How quickly does ozone replace itself if left alone (like if it is no longer being hit by aerosol chemicals)

A; The major mistake in the original scare over ozone holes was to assume the sun's energy is constant. Ozone is create in a process called disassociation when ultraviolet radiation strikes free oxygen (O2) breaking them briefly into single oxygen molecules (O) that quickly merge in threes to create ozone (O3). [...] Ultraviolet radiation varies by up to 200% and the last IPCC report said solar variation was not a significant factor in temperature change but important in ozone variation. [...] There is a self correcting mechanism because as the ultraviolet penetrates further into the atmosphere it contacts more O2 and therefore more O is produced and more O3.
I'm going to give him the benefit of the doubt and assume that "disassociate" was the reporter's mistake. The process is called dissociation, and in this case, photodissociation. (If the interview was written (e.g. an email interview), then Ball's busted on this.) However, either he gives a piss-poor explanation of the natural synthesis of O3 from O2, or he doesn't know what happens. More details including energy of the ultraviolet photons can be found below, but ultraviolet light can split an O2 molecule into atomic oxygen, and each atom combines with an existing molecule of O2 to form ozone.
Obviously, the existence of a strong "self-correcting" mechanism that Ball describes would prevent long-term differential trends. Yet we see long-term declines in the graphs. This is because Ball overstates the "self-correction" mechanism. From here:
Subject: 2.12) If the ozone is lost, won't the UV light just penetrate deeper into the atmosphere and make more ozone?

This does happen to some extent - it's called "self-healing" - and has the effect of moving ozone from the upper to the lower stratosphere.
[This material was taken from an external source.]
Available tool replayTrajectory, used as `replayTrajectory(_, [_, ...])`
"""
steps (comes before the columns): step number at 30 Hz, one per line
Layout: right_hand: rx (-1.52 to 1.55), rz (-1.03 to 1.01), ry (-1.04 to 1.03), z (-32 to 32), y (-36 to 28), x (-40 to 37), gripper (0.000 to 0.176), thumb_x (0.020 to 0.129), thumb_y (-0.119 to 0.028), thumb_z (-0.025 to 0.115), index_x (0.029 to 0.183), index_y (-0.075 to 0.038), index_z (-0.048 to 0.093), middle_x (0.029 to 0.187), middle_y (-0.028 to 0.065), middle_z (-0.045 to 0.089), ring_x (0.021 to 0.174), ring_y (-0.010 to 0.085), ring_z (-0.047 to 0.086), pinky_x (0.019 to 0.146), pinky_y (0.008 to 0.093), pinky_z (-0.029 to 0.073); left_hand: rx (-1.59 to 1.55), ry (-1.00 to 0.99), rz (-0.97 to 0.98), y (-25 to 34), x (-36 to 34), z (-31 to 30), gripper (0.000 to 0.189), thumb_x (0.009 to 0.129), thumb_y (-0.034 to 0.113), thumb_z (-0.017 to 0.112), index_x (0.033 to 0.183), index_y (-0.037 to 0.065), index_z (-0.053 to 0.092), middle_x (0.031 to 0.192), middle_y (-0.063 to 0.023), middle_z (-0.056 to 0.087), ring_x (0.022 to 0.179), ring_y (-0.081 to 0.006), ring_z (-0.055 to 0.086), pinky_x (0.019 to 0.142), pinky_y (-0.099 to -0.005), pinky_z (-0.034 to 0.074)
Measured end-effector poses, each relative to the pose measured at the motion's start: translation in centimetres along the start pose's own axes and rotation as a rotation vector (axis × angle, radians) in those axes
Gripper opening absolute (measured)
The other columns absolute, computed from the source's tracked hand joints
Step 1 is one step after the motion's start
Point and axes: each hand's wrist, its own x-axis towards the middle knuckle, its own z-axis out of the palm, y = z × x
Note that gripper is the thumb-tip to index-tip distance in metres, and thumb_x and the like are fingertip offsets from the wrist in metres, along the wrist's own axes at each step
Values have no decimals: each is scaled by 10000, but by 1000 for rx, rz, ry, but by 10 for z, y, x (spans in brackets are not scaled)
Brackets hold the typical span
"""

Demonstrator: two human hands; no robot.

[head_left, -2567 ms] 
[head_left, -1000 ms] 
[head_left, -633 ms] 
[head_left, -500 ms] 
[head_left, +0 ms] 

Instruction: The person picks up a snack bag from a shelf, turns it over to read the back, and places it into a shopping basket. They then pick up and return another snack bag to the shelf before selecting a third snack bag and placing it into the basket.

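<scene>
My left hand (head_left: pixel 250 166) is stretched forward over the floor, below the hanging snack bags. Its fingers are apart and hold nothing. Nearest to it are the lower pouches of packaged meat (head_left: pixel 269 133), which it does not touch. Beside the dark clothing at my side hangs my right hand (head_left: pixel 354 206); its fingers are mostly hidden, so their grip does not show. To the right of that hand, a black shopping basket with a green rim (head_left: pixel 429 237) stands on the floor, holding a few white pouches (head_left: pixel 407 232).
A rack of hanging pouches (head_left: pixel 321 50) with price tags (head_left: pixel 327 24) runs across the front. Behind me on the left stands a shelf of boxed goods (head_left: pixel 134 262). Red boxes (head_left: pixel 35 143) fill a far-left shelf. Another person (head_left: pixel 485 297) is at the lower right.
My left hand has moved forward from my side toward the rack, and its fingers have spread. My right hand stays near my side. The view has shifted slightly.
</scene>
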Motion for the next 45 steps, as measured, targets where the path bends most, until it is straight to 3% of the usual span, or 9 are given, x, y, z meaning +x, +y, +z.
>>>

Recall that ozone is _created_ by UV with wavelengths less than 240 nm, but functions by _absorbing_ UV with wavelengths greater than 240 nm. The peak of the ozone absorption band is at ~250 nm, and the cross-section falls off at shorter wavelengths. The O2 and O3 absorption bands do overlap, though, and UV radiation between 200 and 240 nm has a good chance of being absorbed by _either_ O2 or O3. [Rowland and Molina 1975] (Below 200 nm the O2 absorption cross-section increases dramatically, and O3 absorption is insignificant in comparison.) Since there is some overlap, a decrease in ozone does lead to a small increase in absorption by O2. This is a weak feedback, however, and it does not compensate for the ozone destroyed. Negative feedback need not imply stability, just as positive feedback need not imply instability.

Numerical calculations of ozone depletion take the "self-healing" phenomenon into account, by letting the perturbed ozone layer come into equilibrium with the exciting radiation.
So, when I do ask Hogeye asks, and judge for myself, I find that Ball's competence is questionable at best.